I see there's been a recommendation that you might consider Sigrid
Weigel as one of your intellectual women. The translations of
Weigel that Karen was referring to are in: Weigel, Body- and
Image-Space. Re-reading Walter Benjamin, trans. Paul et al., London:
Routledge, 1996. There is no German collection of essays that
corresponds to this one, but the essays on Benjamin from various
different German sources (incl. the edited volume 'Leib- und
Bildraum' and the single-authored 'Topographien der Geschlechter') are
here. Of the most interest for *feminist* purposes is probably the
essay 'Towards a Female Dialectic of the Enlightenment' (which
incudes references to Bachmann, and compares Kristeva's theoretical
constructs and Benjamin's in terms of their usefulness for feminist
purposes).
Earlier work of hers available in English translation includes: '"Woman
Begins Relating to Herself." Contemporary German Women's Literature'
in New German Critique, No.31, 1984, pp.53-94 and 'Overcoming
Absence. Contemporary German Women's Literature (Part Two)' in
NGC, No.32, 1984, pp.3-22 - these represent 'Vorarbeiten' to her
Stimme der Medusa volume of 1987.
There is also at least one translation (if not more than one) of the seminal
essay 'Der schielende Blick' - but I don't have publication details
for this translation. Can anybody else help on this one?

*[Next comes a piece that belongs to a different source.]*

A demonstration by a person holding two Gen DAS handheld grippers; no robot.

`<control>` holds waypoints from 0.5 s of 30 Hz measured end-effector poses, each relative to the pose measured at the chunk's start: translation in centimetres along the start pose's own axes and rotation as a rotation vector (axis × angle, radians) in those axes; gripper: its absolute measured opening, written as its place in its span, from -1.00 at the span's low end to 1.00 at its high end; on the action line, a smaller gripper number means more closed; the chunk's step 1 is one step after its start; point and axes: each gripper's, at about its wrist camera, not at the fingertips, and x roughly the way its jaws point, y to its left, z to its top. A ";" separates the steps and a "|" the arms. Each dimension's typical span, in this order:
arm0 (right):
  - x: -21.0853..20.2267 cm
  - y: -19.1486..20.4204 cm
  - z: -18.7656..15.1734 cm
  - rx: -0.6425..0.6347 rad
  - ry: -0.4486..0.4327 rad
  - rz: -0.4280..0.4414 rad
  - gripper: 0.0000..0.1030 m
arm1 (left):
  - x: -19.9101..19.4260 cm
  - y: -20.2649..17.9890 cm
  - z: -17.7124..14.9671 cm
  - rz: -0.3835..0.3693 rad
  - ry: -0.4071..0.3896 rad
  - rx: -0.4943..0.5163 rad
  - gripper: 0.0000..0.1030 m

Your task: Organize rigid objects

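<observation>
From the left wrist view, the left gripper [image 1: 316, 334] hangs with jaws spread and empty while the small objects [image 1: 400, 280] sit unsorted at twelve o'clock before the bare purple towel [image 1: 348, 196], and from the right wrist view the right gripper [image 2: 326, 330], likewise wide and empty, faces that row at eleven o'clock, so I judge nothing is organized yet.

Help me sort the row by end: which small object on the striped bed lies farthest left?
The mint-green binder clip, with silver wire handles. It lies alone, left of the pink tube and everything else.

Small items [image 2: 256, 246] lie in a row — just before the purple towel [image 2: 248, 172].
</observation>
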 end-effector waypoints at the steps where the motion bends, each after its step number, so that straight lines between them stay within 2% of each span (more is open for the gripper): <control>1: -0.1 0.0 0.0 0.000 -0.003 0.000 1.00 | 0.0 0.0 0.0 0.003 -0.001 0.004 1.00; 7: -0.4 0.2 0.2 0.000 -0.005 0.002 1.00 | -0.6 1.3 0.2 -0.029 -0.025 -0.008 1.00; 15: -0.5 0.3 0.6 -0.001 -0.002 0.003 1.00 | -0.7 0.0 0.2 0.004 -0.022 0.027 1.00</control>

I'm not sure how useful Weigel would be as a figure for the
discussion of 'Intellectuals and National Identity', M. Mitscherlich
would fit the bill better, but I'm not informed about what of hers is
translated (if anything) - will get back to you on that one if I turn
anything up.
You also mentioned Bachmann. Quite a bit of the prose is translated:
Das dreissigste Jahr (the volume) is published as The Thirtieth Year,
Simultan as Three Paths to the Lake, and Malina as Malina - all by a
New York publishing house called Holmes & Meier. But they are
very nice and therefore fairly pricey hardback editions, not the best
medium for students; and I have never seen them in bookshops here,
you have to order them. For your purposes you'd probably be more
interested in the essays, and I don't know to what extent these have
been translated. Sometimes things pop up in journals like New German
Critique: it might be worth running a search on the BIDS database, or
MLA. Similarly NGC has sometimes had translations of single poems
- I recall seeing one of the perennial favourite 'Keine Delikatessen', for
example. But surely there are more poems translated? Can anybody help
on this one? It would interest me too.
Hope this helps for a start.
Georgina
PS What about Wolf, incidentally - A Model Childhood/Patterns of
Childhood, for example, and the essays in The Writer's Dimension.
Selected Essays, and perhaps Cassandra - all available in Virago
(with the Cassandra edition including the lectures as well as the
Erzaehlung). Or have you had enough of Wolf?